Maddeningly, however, no scrap was forthcoming. Not while he prowled the decks, not after he returned to his stateroom (Hattie, he was relieved to find, was already fast asleep) — and not when the first light of dawn crept into the sky beyond the window.

When the Delta Star came out of one of the snakelike bends in the river and started down the last long reach to Stockton, O’Hara was standing with Hattie at the starboard deckhouse rail. It was just past seven-thirty — a spring-crisp, cloudless St. Patrick’s Day morning — and the steamer would dock in another thirty minutes.

O’Hara was in a foul humor: three-quarters frustration and one-quarter lack of sleep. He had left the stateroom at six o’clock and gone up to the pilothouse and found the captain, Bridgeman, and Chadwick drinking coffee thickened with molasses. They had nothing to tell him. And their humors had been no better than his; it seemed that as a result of O’Hara’s failure to perform as advertised, he had fallen out of favor with them.

Staring down at the slow-moving waters frothed by the sidewheel, he told himself for the thousandth time: Ye’ve got the answer, ye know ye do. Think, lad! Dredge it up before it’s too late...

A voice beside him said, “Fine morning, isn’t it?”

Irritably O’Hara turned his head and found himself looking into the cheerfully smiling visage of the Nevada newspaperman. The bushy-haired lad’s eyes were red-veined from a long night in the Gentlemen’s Saloon, but this did not seem to have had any effect on his disposition.

O’Hara grunted. “Is it?” he said grumpily. “Ye sound as if ye have cause for rejoicing. Did ye win a hatful of specie from the gambler Colfax last night?”

“Unfortunately, no. I lost a fair sum, as a matter of fact. Gambling is one of my sadder vices, along with a fondness for the social drink. But then, a man may have no bad habits and have worse.”

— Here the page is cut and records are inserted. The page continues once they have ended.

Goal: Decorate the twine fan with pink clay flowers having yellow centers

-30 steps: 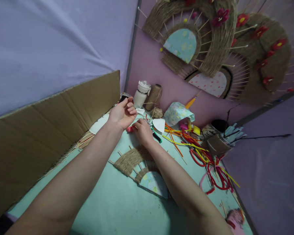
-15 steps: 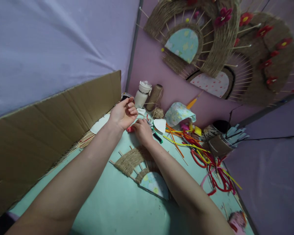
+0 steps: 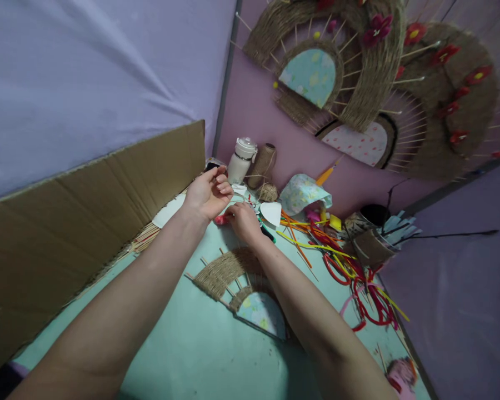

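Slightly shifted, R of hands part-hides blk handle; red pc. unclear.

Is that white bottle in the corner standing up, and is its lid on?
Upright, lid on: the white bottle stands beside the twine spool, its lid seated on top.

You have a pale mint-green worktop before you, under lilac cloth and a mauve-pink wall. The woven fan is tan, its half-round centre pale blue-green with a yellow floral print. Your red piece sits among white, while the pipe cleaners run red, orange, yellow and pink. The hanging half-round panel shows red-pink spots on whitish fabric.
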The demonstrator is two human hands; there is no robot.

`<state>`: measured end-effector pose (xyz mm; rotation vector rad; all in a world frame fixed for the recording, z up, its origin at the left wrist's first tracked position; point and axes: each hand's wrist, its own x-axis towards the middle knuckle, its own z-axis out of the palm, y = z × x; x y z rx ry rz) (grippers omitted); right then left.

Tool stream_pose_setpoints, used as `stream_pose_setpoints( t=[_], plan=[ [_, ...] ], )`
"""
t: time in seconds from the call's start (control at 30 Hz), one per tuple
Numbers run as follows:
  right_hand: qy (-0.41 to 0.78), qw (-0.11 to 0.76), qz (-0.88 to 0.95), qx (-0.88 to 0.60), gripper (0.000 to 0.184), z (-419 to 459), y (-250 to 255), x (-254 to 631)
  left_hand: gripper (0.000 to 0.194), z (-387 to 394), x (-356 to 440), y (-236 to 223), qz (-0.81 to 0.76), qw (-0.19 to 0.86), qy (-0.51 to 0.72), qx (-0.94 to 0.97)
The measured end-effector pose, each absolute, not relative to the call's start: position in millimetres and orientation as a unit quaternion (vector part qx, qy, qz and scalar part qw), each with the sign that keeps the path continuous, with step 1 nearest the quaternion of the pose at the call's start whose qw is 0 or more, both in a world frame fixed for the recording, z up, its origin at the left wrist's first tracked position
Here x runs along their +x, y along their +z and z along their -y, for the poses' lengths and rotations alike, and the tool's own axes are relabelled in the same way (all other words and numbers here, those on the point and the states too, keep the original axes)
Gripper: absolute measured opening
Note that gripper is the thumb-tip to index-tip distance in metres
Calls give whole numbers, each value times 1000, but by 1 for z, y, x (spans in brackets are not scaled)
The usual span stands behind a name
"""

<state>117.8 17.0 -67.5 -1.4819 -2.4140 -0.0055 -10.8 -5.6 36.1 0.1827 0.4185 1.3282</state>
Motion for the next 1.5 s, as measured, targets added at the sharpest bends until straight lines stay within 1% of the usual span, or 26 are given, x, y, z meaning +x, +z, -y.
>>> stream_pose_setpoints(
  t=[0.1,0.2,0.53,0.87,1.17,1.5],
  plan=[
    [-6,149,845,-514,22,-16,-67,119,29,5,-10,35,-196,763,610,86],
    [-13,146,849,-508,22,-14,-67,119,28,4,-9,35,-199,762,609,92],
    [-37,170,841,-512,27,-20,-70,112,28,6,-9,36,-200,763,609,85],
    [-45,138,856,-495,25,-13,-67,112,30,7,-11,38,-193,766,607,82],
    [-32,152,851,-502,34,-10,-64,120,29,6,-10,36,-196,767,605,86],
    [-36,166,853,-493,29,-9,-75,132,28,6,-9,34,-196,773,597,90]
  ],
)
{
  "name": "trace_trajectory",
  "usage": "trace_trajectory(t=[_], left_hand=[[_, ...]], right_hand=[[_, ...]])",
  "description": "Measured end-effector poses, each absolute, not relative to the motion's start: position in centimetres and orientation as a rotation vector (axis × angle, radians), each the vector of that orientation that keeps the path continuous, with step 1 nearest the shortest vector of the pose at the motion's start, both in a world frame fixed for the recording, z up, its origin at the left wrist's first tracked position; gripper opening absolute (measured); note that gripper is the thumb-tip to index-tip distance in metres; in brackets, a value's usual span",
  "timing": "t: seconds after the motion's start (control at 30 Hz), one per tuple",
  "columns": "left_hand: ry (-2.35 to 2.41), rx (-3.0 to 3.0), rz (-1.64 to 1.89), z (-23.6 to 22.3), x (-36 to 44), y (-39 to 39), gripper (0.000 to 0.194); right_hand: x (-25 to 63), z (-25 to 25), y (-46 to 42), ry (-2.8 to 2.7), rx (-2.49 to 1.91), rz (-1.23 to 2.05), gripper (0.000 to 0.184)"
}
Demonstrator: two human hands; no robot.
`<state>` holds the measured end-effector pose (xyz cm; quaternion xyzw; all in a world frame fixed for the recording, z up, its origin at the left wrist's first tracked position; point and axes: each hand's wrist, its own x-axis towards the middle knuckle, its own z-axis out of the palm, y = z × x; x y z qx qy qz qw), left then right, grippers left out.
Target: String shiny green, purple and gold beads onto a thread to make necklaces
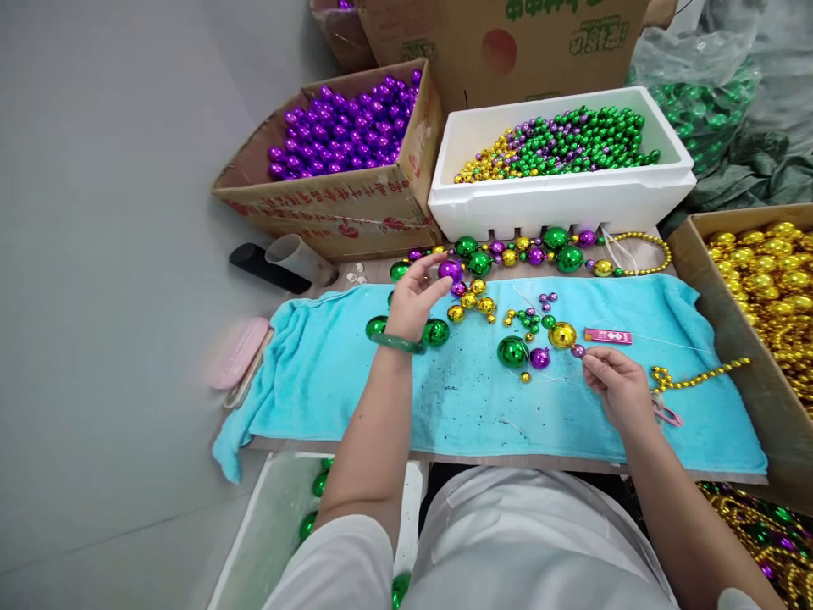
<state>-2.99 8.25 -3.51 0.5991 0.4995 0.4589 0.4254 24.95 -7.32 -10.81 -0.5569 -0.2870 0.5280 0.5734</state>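
This is a small craft workshop for stringing bead necklaces. A cardboard box (346,161) of purple baubles and a white foam box (559,199) of mixed beads stand along the far edge of a low board (381,271) covered by a turquoise towel (457,398).

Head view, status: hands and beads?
Left hand pinching purple ball. Right hand pinching small purple bead. Loose balls scattered on blue towel between.

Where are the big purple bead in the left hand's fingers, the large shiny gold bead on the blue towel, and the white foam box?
big purple bead (450,270), head view, its shiny front.
large shiny gold bead (562,335), head view, its centre.
white foam box (559,200), head view, its front wall.
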Motion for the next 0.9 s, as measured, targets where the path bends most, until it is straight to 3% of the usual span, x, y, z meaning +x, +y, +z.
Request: trace_trajectory(t=[0.2,0.9], left_hand=[[0.790,0.798,1.171,-4.7,-0.3,3.9,0.039],[0.767,0.649,1.152,-5.2,0.6,1.6,0.030]], right_hand=[[24.2,-10.2,-7.7,-0.775,-1.281,1.213,0.015],[24.3,-10.1,-8.6,-0.780,-1.304,1.202,0.015]])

O’Hara grunted again and looked out over the broad, yellowish land of the San Joaquin Valley.

The reporter’s gaze was on the river. “Clear as a mirror, isn’t it?” he said nostalgically. “Not at all like the Mississippi. I remember when I was a boy...”

O’Hara had jerked upright, into a posture as rigid as an obelisk. He stood that way for several seconds. Then he said explosively, “In the name of Patrick and all the saints!”

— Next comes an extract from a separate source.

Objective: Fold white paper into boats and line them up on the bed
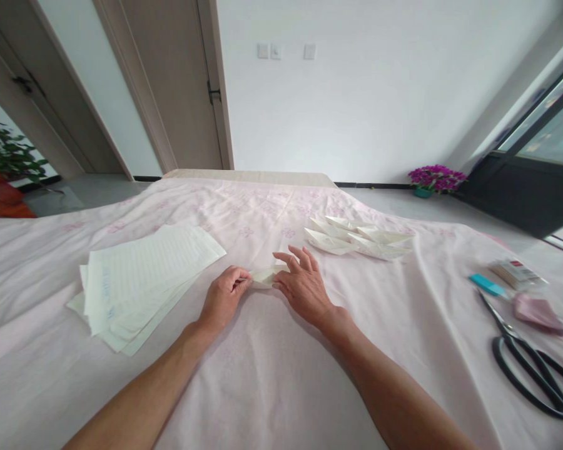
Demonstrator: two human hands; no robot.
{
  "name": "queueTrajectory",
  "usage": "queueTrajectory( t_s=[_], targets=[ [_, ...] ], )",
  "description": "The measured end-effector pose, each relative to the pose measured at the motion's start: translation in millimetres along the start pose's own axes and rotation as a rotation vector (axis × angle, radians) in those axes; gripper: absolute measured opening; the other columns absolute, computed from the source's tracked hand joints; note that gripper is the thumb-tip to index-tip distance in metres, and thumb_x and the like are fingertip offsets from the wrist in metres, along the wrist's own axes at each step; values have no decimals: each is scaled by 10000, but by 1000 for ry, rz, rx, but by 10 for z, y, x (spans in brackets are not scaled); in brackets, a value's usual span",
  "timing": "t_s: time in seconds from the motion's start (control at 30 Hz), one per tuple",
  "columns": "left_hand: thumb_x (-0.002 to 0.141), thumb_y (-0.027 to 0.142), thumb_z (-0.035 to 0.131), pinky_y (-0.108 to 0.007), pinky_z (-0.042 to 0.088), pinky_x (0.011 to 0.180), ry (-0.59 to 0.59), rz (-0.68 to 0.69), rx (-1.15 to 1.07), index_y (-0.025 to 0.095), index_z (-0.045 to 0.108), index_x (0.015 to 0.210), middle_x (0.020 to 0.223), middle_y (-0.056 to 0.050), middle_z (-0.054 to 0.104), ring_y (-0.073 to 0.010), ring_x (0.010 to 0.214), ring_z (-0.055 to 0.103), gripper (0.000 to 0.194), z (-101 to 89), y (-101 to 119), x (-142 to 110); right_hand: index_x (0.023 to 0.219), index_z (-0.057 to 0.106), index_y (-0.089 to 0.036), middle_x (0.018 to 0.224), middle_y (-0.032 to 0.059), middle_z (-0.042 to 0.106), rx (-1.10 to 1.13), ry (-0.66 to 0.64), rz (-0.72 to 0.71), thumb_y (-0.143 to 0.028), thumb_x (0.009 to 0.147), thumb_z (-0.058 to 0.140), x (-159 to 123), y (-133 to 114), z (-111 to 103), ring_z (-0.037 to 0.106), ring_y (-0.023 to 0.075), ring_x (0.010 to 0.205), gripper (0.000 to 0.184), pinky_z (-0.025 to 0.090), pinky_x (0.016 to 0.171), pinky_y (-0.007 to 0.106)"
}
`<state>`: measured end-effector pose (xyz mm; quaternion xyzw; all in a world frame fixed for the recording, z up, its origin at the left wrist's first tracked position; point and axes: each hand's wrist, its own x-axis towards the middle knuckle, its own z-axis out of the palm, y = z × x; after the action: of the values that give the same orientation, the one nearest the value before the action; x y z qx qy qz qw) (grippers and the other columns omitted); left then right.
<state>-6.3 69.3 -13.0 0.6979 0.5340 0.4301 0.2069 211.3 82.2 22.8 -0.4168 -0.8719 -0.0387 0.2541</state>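
- Done, by the look of it: a cluster of boat-like folded papers (359, 239) sits beyond the right hand (304, 284), close together and overlapping, so the exact count is hard to tell.
- In hand: one small folded paper (263, 279) lies between the two hands, just above the pink patterned cloth (256, 387) or resting on it; which of these cannot be told.
- The left hand (224, 297) pinches the near-left end of this piece between thumb and forefinger, its other fingers curled in.
- The right hand's thumb and forefinger appear to pinch the opposite end, while its remaining fingers are raised and spread.
- This piece looks partly worked: narrow and creased, but without the open, pointed form of the clustered ones.
- Left over: a loose stack of flat, lined sheets (145, 281) lies to the left, unfolded, suggesting much paper is unused.
- The black-handled scissors (511, 334) lie at the far right, well apart from both hands.
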Motion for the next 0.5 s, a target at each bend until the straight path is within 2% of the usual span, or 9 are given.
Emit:
queueTrajectory(
  t_s=[0.37, 0.5],
  targets=[
    [884, 276, 543, -263, 441, 731, 7, -2, 47, 203, 600, 838, 841, -5, 635, -154, 780, 600, 103, 6, -15, -9, 760, 690, -229, 1199, 14, 623, 62, -16, 11, -240, 893, 607, 12, 4, 54, 377, 278, 1299, 157, 150, 1173, 536],
    [890, 276, 539, -270, 457, 728, 14, -22, 29, 204, 606, 884, 855, -8, 645, -156, 777, 613, 99, 5, -26, -10, 915, 699, -249, 1223, 34, 609, 151, 74, 69, -262, 946, 503, -31, 67, 14, 393, 268, 1276, 199, 235, 1129, 515]
  ],
)
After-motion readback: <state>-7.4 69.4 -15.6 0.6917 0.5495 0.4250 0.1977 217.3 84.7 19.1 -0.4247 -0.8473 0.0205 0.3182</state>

Hattie said with alarm in her voice, “Fergus, what is it?”

O’Hara grinned at her, swung around to the newspaperman and clapped him exuberantly on the shoulder. “Lad, it may yet be a fine a morning. It may yet be, indeed.”

He told Hattie to wait there for him, left her and the bewildered reporter at the rail, and hurried down to the aft stairway. On the weather deck, he moved aft of the texas and stopped before the gallows frame.

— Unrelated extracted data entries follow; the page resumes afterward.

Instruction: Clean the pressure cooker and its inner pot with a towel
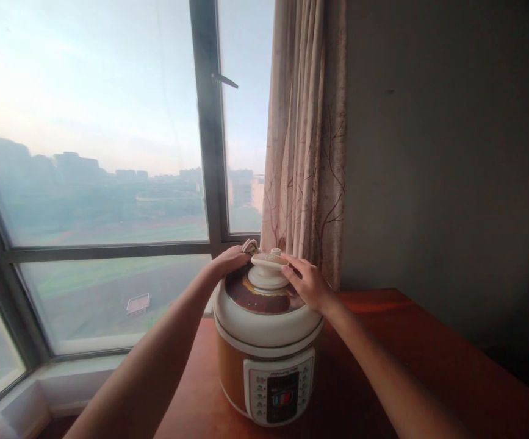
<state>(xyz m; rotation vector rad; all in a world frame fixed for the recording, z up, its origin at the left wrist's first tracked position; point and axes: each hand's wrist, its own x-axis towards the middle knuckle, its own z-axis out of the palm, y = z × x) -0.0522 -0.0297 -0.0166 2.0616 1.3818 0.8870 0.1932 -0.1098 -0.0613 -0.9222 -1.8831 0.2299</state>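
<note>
An electric pressure cooker (pixel 268 332) with a white and dark reddish-brown lid and a tan body stands upright, its control panel (pixel 280 393) facing me. On top sits a cream lid handle (pixel 268 274), with a small pale valve (pixel 275 250) just behind it. My left hand (pixel 234 258) is at the far left side of the lid, closed on a bunched pale cloth (pixel 250 246); its fingers are partly hidden. Over the lid's right side, my right hand (pixel 309 281) pinches the right end of the handle between thumb and fingers.
The cooker stands on a reddish-brown wooden table (pixel 410 360). Behind and left is a large window (pixel 213 152) with a dark frame and a handle. A patterned curtain (pixel 303 140) hangs beside it, next to a dark grey wall (pixel 429 171). A white sill (pixel 76 378) runs low at the left.
</note>
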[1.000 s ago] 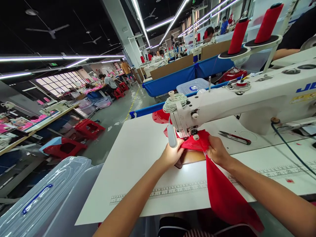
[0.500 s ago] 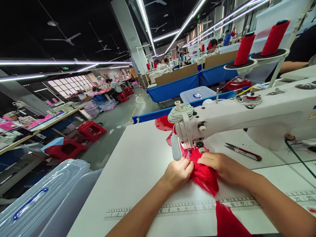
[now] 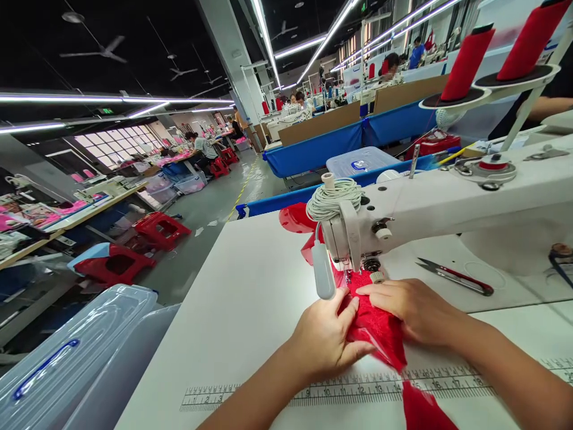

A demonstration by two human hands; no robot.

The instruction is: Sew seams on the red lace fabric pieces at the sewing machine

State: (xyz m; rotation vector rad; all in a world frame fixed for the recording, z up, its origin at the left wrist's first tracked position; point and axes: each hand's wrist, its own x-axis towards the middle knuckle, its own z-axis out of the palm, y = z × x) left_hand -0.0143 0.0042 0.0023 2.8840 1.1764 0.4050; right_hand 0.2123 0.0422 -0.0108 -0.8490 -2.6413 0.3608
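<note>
A red lace fabric piece [image 3: 378,319] lies under the needle of a white sewing machine [image 3: 430,209]. On the fabric's left edge rests my left hand [image 3: 324,334], its fingers spread apart and one digit stretched over the cloth. My right hand [image 3: 416,307] lies on the fabric's right side with fingers extended flat, close to the presser foot [image 3: 348,276]. Both hands press the cloth rather than wrap around it. Toward the front edge, a narrow joint links the piece to another red fabric piece [image 3: 423,409].
Thread snips [image 3: 456,276] lie right of the needle. A printed ruler [image 3: 250,397] runs along the white table [image 3: 215,316]. Red thread cones [image 3: 468,63] stand at upper right. A lidded plastic bin [image 3: 85,352] is at left. Other people sit at machines farther back.
My left hand has gone from fingers drawn together to spread apart on the cloth. The right hand stays flat on the fabric. The camera view has shifted slightly.
</note>
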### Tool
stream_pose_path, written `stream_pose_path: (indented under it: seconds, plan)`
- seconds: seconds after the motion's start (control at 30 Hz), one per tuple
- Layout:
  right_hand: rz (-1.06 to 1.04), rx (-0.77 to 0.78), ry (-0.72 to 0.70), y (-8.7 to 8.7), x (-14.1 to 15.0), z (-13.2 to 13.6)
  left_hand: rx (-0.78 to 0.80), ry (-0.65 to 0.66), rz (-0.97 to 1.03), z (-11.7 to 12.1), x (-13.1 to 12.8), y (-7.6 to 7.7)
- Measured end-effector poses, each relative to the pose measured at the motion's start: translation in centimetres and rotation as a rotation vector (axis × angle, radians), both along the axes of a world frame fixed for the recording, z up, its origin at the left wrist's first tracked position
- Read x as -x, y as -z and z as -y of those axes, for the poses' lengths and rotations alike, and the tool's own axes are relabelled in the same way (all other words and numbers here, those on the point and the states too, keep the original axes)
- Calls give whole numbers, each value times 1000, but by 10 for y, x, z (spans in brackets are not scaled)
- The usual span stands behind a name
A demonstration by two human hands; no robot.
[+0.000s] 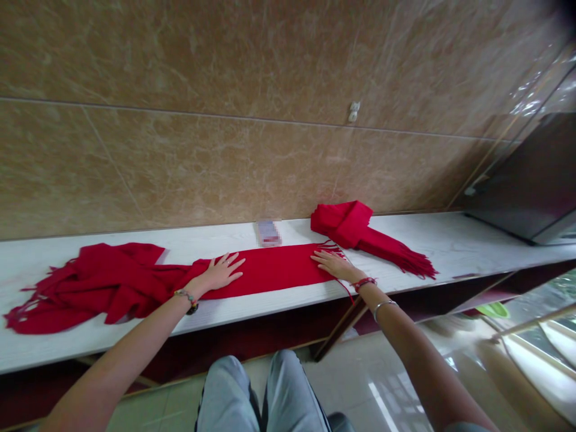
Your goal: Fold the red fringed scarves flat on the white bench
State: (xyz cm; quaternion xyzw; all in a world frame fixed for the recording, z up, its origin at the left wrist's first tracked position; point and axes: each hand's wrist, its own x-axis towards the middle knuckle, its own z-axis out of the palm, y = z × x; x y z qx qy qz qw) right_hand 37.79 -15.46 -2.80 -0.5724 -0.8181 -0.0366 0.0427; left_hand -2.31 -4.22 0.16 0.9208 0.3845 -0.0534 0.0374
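A red fringed scarf [274, 270] lies along the white counter, its middle stretch flat and smooth. My left hand [220, 273] rests on it with the fingers spread, where the flat part meets the crumpled cloth. That bunched red cloth [117, 285] spreads out to the left; whether it is all one piece I cannot tell. Near the fringed right end, my right hand [332, 265] lies flat on the fabric with its fingers stretched out. Another red scarf [355, 225], loosely folded with a fringe, sits just beyond my right hand.
Against the tiled wall [202, 162], a small blurred rectangular object [269, 233] lies on the white counter [418, 240]. A large dark grey box-shaped object [531, 180] stands at the counter's right end. Open shelving runs below, and a green basin [494, 309] is at lower right.
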Motion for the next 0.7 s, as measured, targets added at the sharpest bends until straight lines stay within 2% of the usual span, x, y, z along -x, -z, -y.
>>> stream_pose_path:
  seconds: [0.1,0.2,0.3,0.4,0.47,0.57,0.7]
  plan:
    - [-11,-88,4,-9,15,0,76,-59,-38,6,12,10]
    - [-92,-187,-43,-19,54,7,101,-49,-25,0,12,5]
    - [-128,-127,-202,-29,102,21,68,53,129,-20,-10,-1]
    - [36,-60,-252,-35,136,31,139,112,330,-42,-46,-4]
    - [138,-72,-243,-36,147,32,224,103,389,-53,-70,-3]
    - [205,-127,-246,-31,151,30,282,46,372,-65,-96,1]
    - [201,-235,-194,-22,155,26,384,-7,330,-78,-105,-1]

There was no one in the immediate vicinity. O’Hara stepped up close to the frame and eased his head and both arms inside the vent opening, avoiding the machinery of the massive walking-beam. Heat and the heavy odor of cylinder oil assailed him; the throb of the piston was almost deafening.

With his left hand he felt along the interior wall of the frame, his fingertips encountering a greasy build-up of oil and dust. It was only a few seconds before they located a metal hook screwed into the wood. A new hook, free of grease; he was able to determine that by touching it with the clean fingers of his right hand. Nothing was suspended from the hook, but O’Hara was now certain that something had been during most of the night.